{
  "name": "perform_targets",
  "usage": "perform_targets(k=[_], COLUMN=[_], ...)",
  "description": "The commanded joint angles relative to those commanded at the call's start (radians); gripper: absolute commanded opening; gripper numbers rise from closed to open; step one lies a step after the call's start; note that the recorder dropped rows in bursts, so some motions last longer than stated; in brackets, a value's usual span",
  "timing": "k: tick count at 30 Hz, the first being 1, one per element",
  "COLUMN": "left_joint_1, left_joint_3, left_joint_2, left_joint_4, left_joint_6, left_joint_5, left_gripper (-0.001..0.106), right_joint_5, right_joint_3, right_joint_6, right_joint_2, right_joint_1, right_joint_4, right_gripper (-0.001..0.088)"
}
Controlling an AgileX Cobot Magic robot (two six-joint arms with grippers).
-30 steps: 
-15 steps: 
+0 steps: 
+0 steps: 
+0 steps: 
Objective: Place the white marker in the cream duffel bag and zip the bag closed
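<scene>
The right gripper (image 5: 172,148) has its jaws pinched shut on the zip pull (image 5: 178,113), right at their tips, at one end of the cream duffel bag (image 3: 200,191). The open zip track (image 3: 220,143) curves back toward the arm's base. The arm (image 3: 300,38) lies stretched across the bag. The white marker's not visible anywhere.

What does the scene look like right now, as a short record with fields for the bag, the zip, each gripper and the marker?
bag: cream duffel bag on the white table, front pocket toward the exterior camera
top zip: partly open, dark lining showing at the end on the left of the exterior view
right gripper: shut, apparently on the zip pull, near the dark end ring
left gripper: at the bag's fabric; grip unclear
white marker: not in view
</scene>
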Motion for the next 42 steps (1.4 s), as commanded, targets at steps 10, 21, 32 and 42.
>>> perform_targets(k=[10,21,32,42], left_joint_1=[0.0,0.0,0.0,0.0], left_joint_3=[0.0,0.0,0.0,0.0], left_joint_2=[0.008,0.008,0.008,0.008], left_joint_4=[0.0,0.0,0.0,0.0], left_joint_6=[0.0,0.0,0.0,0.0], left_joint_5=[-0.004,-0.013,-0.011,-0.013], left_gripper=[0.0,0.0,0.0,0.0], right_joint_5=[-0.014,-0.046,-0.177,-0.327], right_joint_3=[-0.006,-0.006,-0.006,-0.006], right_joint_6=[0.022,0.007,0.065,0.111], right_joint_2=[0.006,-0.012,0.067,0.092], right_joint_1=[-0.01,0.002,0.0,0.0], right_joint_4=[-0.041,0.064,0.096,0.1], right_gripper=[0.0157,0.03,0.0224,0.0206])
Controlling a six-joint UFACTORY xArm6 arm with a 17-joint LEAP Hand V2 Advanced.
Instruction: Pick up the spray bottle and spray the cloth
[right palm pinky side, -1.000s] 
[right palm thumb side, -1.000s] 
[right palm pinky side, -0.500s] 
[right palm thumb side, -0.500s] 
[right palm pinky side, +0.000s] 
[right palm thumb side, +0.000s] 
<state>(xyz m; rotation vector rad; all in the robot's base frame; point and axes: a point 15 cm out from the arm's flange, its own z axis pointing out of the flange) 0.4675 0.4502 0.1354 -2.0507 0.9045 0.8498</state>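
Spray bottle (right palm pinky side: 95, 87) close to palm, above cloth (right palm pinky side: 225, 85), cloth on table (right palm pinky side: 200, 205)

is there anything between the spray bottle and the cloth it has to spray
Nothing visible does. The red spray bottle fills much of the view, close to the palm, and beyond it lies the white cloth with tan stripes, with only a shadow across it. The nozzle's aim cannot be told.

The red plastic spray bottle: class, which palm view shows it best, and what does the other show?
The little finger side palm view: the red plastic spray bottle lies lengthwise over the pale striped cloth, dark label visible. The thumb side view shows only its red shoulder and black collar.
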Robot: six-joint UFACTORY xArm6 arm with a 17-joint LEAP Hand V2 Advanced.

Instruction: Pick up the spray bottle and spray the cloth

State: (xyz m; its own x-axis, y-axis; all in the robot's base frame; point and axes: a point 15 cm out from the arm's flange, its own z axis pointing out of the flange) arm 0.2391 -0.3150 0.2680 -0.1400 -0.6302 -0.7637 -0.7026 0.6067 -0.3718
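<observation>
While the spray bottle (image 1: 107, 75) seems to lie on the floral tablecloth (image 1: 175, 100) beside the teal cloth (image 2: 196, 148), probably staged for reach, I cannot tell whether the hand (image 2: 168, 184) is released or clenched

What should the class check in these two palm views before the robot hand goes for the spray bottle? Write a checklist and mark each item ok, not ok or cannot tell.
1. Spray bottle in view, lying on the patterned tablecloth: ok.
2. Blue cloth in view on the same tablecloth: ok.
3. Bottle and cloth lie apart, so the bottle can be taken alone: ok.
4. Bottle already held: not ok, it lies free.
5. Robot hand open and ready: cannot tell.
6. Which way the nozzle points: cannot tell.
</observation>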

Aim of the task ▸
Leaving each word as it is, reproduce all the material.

Task response ▸
{
  "name": "perform_targets",
  "usage": "perform_targets(k=[_], COLUMN=[_], ...)",
  "description": "The commanded joint angles relative to those commanded at the call's start (radians); gripper: absolute commanded opening; gripper numbers rise from closed to open; step one lies a step after the call's start; note that the recorder dropped rows in bursts, so some motions last longer than stated; in brackets, a value's usual span",
  "timing": "k: tick count at 30 Hz, the first being 1, one per element",
  "COLUMN": "left_joint_1, left_joint_3, left_joint_2, left_joint_4, left_joint_6, left_joint_5, left_gripper (-0.001..0.106), right_joint_5, right_joint_3, right_joint_6, right_joint_2, right_joint_1, right_joint_4, right_gripper (-0.001..0.088)"
}
Controlling an AgileX Cobot Magic robot (two six-joint arms with grippers).
-30 steps: 
-15 steps: 
+0 steps: 
+0 steps: 
+0 steps: 
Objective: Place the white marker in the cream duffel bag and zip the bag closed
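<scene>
The right gripper (image 5: 172,148) has its jaws pinched shut on the zip pull (image 5: 178,113), right at their tips, at one end of the cream duffel bag (image 3: 200,191). The open zip track (image 3: 220,143) curves back toward the arm's base. The arm (image 3: 300,38) lies stretched across the bag. The white marker's not visible anywhere.

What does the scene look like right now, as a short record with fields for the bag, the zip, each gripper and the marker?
bag: cream duffel bag on the white table, front pocket toward the exterior camera
top zip: partly open, dark lining showing at the end on the left of the exterior view
right gripper: shut, apparently on the zip pull, near the dark end ring
left gripper: at the bag's fabric; grip unclear
white marker: not in view
</scene>
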Motion for the next 42 steps (1.4 s), as commanded, targets at steps 10, 21, 32 and 42.
>>> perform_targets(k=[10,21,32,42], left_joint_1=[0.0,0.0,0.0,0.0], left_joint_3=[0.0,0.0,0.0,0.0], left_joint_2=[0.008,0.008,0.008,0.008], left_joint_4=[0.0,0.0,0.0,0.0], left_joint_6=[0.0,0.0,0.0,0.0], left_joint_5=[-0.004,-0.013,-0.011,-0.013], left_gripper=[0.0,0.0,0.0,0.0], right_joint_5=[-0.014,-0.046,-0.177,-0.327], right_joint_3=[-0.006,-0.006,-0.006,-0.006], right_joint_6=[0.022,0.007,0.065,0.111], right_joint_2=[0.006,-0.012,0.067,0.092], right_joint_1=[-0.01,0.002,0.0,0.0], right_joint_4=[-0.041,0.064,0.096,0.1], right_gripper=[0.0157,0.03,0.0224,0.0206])
Controlling a six-joint UFACTORY xArm6 arm with a 17-joint LEAP Hand V2 Advanced.
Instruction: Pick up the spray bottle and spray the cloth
[right palm pinky side, -1.000s] 
[right palm thumb side, -1.000s] 
[right palm pinky side, -0.500s] 
[right palm thumb side, -0.500s] 
[right palm pinky side, +0.000s] 
[right palm thumb side, +0.000s] 
<state>(xyz m; rotation vector rad; all in the robot's base frame; point and axes: a point 15 cm out from the arm's flange, its own z axis pointing out of the flange) 0.4675 0.4502 0.1354 -2.0507 0.9045 0.8498</state>
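Spray bottle (right palm pinky side: 95, 87) close to palm, above cloth (right palm pinky side: 225, 85), cloth on table (right palm pinky side: 200, 205)

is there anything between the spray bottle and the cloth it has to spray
Nothing visible does. The red spray bottle fills much of the view, close to the palm, and beyond it lies the white cloth with tan stripes, with only a shadow across it. The nozzle's aim cannot be told.

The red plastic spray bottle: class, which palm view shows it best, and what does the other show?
The little finger side palm view: the red plastic spray bottle lies lengthwise over the pale striped cloth, dark label visible. The thumb side view shows only its red shoulder and black collar.
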Robot: six-joint UFACTORY xArm6 arm with a 17-joint LEAP Hand V2 Advanced.

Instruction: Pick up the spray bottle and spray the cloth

State: (xyz m; its own x-axis, y-axis; all in the robot's base frame; point and axes: a point 15 cm out from the arm's flange, its own z axis pointing out of the flange) arm 0.2391 -0.3150 0.2680 -0.1400 -0.6302 -0.7637 -0.7026 0.6067 -0.3718
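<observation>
While the spray bottle (image 1: 107, 75) seems to lie on the floral tablecloth (image 1: 175, 100) beside the teal cloth (image 2: 196, 148), probably staged for reach, I cannot tell whether the hand (image 2: 168, 184) is released or clenched

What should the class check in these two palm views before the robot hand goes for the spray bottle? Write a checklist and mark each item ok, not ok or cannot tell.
1. Spray bottle in view, lying on the patterned tablecloth: ok.
2. Blue cloth in view on the same tablecloth: ok.
3. Bottle and cloth lie apart, so the bottle can be taken alone: ok.
4. Bottle already held: not ok, it lies free.
5. Robot hand open and ready: cannot tell.
6. Which way the nozzle points: cannot tell.
</observation>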

The output for this exercise is now complete.